WHAT YOU HAVE TO DO:
Your reply must consist of the data below, reproduced character for character.

DATA BLOCK:
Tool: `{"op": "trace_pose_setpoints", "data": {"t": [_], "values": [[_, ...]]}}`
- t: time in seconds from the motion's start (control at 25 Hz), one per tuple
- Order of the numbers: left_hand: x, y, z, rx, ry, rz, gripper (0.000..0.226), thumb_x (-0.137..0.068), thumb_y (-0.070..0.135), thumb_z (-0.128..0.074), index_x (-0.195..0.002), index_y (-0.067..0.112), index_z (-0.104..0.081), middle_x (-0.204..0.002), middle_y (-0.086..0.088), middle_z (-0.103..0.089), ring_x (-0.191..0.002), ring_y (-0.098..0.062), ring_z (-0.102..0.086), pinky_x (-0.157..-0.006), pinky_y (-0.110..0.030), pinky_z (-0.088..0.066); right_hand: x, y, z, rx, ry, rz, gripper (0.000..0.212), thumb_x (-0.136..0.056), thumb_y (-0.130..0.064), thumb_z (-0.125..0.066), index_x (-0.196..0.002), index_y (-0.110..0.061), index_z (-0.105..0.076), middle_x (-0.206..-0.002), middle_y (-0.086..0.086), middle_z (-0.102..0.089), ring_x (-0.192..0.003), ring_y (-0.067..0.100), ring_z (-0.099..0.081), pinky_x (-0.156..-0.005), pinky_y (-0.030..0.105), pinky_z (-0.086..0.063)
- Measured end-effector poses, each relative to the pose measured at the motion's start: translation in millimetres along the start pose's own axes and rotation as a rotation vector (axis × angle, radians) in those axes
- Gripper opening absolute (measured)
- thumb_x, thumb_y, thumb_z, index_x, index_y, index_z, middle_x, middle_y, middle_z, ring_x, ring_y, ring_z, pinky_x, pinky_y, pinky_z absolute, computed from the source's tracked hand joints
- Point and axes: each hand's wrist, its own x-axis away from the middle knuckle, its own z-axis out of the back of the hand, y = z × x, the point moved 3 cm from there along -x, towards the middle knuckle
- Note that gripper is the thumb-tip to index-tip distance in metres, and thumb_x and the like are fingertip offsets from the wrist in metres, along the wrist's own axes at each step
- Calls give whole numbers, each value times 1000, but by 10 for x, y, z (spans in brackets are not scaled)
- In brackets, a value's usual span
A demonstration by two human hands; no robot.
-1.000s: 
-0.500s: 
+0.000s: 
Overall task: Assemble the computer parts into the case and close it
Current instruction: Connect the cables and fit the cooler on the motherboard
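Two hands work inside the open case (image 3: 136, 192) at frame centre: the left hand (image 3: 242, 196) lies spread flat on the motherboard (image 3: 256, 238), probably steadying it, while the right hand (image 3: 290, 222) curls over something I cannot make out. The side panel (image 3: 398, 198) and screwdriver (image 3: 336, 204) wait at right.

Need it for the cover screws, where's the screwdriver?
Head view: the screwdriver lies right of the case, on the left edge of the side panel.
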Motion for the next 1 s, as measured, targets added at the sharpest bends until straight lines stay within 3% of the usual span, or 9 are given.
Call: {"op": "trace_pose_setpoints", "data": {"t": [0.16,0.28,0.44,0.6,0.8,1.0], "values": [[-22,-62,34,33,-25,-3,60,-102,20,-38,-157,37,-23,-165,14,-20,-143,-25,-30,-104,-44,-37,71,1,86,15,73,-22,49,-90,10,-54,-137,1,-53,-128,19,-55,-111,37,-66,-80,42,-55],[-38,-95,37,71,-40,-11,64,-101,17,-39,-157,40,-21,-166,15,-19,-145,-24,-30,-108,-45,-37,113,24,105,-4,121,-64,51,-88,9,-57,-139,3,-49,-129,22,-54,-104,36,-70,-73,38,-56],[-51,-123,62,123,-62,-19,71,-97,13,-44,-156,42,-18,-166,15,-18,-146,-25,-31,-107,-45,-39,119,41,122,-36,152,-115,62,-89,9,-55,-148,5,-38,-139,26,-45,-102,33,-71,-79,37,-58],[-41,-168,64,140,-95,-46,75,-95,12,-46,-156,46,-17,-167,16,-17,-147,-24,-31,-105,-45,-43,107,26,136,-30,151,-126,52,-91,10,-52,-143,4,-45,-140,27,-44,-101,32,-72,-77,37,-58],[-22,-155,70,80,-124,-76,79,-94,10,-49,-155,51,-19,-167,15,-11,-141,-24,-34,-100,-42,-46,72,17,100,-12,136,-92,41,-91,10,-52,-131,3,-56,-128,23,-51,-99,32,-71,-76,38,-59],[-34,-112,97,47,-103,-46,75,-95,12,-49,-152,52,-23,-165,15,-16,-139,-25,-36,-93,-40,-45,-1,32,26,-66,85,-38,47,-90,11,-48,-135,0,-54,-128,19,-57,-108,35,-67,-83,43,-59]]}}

ANSWER TO THE EXERCISE:
Tool: `{"op": "trace_pose_setpoints", "data": {"t": [_], "values": [[_, ...]]}}`
- t: time in seconds from the motion's start (control at 25 Hz), one per tuple
- Order of the numbers: left_hand: x, y, z, rx, ry, rz, gripper (0.000..0.226), thumb_x (-0.137..0.068), thumb_y (-0.070..0.135), thumb_z (-0.128..0.074), index_x (-0.195..0.002), index_y (-0.067..0.112), index_z (-0.104..0.081), middle_x (-0.204..0.002), middle_y (-0.086..0.088), middle_z (-0.103..0.089), ring_x (-0.191..0.002), ring_y (-0.098..0.062), ring_z (-0.102..0.086), pinky_x (-0.157..-0.006), pinky_y (-0.110..0.030), pinky_z (-0.088..0.066); right_hand: x, y, z, rx, ry, rz, gripper (0.000..0.212), thumb_x (-0.136..0.056), thumb_y (-0.130..0.064), thumb_z (-0.125..0.066), index_x (-0.196..0.002), index_y (-0.110..0.061), index_z (-0.105..0.076), middle_x (-0.206..-0.002), middle_y (-0.086..0.086), middle_z (-0.102..0.089), ring_x (-0.192..0.003), ring_y (-0.067..0.100), ring_z (-0.099..0.081), pinky_x (-0.156..-0.005), pinky_y (-0.030..0.105), pinky_z (-0.086..0.063)
- Measured end-effector poses, each relative to the pose measured at the motion's start: translation in millimetres along the start pose's own axes and rotation as a rotation vector (axis × angle, radians) in those axes
- Gripper opening absolute (measured)
- thumb_x, thumb_y, thumb_z, index_x, index_y, index_z, middle_x, middle_y, middle_z, ring_x, ring_y, ring_z, pinky_x, pinky_y, pinky_z absolute, computed from the source's tracked hand joints
- Point and axes: each hand's wrist, its own x-axis away from the middle knuckle, its own z-axis out of the back of the hand, y = z × x, the point moved 3 cm from there along -x, towards the middle knuckle
- Note that gripper is the thumb-tip to index-tip distance in metres, and thumb_x and the like are fingertip offsets from the wrist in metres, along the wrist's own axes at each step
- Calls give whole numbers, each value times 1000, but by 10 for x, y, z (spans in brackets are not scaled)
- In brackets, a value's usual span
A demonstration by two human hands; no robot.
-1.000s: 
-0.500s: 
+0.000s: 
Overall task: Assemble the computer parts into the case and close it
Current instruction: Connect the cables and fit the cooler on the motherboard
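Two hands work inside the open case (image 3: 136, 192) at frame centre: the left hand (image 3: 242, 196) lies spread flat on the motherboard (image 3: 256, 238), probably steadying it, while the right hand (image 3: 290, 222) curls over something I cannot make out. The side panel (image 3: 398, 198) and screwdriver (image 3: 336, 204) wait at right.

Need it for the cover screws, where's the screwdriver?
Head view: the screwdriver lies right of the case, on the left edge of the side panel.
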Motion for the next 1 s, as measured, targets added at the sharpest bends until straight lines stay within 3% of the usual span, or 9 are given.
Call: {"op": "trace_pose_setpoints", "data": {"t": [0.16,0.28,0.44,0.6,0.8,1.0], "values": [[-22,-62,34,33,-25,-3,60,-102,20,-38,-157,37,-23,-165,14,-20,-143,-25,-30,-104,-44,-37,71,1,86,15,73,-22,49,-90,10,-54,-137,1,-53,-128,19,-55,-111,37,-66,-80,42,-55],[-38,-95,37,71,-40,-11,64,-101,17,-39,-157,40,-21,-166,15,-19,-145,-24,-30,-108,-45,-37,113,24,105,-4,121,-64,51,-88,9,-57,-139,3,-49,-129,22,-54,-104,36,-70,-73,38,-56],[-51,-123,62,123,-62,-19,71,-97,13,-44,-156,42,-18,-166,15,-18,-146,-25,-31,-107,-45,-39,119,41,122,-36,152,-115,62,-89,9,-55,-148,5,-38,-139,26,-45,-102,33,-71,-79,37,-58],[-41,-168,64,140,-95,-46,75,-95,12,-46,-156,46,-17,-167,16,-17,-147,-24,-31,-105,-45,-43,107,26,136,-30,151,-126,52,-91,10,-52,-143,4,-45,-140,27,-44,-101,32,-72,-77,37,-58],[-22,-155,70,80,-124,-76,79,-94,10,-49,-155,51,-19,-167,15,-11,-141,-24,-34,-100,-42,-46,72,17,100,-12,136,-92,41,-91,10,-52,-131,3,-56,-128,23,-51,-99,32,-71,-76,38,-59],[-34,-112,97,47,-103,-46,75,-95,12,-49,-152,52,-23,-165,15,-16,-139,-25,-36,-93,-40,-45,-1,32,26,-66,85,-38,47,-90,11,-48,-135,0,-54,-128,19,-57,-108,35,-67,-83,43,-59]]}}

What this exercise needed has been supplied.